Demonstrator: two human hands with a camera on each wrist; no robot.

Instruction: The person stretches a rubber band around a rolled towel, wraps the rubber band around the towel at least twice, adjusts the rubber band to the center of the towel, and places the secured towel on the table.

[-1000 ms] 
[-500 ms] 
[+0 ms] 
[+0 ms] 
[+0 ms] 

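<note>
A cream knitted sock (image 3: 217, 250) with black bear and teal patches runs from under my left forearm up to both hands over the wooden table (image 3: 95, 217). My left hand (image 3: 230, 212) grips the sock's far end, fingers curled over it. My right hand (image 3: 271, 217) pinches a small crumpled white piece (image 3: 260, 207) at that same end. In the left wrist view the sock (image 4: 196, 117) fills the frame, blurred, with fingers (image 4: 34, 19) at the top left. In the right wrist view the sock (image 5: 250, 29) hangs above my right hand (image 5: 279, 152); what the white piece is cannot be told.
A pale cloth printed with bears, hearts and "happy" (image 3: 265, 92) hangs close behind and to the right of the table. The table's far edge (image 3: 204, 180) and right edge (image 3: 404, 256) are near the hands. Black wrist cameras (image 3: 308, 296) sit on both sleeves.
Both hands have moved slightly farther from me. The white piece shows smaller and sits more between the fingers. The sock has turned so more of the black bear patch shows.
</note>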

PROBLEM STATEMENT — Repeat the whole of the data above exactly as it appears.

RESPONSE TO THIS TASK —
Demonstrator: two human hands with a camera on each wrist; no robot.

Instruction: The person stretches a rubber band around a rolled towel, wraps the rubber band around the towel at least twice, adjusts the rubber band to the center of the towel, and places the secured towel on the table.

[-1000 ms] 
[-500 ms] 
[+0 ms] 
[+0 ms] 
[+0 ms] 

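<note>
A cream knitted sock (image 3: 217, 250) with black bear and teal patches runs from under my left forearm up to both hands over the wooden table (image 3: 95, 217). My left hand (image 3: 230, 212) grips the sock's far end, fingers curled over it. My right hand (image 3: 271, 217) pinches a small crumpled white piece (image 3: 260, 207) at that same end. In the left wrist view the sock (image 4: 196, 117) fills the frame, blurred, with fingers (image 4: 34, 19) at the top left. In the right wrist view the sock (image 5: 250, 29) hangs above my right hand (image 5: 279, 152); what the white piece is cannot be told.
A pale cloth printed with bears, hearts and "happy" (image 3: 265, 92) hangs close behind and to the right of the table. The table's far edge (image 3: 204, 180) and right edge (image 3: 404, 256) are near the hands. Black wrist cameras (image 3: 308, 296) sit on both sleeves.
Both hands have moved slightly farther from me. The white piece shows smaller and sits more between the fingers. The sock has turned so more of the black bear patch shows.
</note>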

Response complete; there is no more output.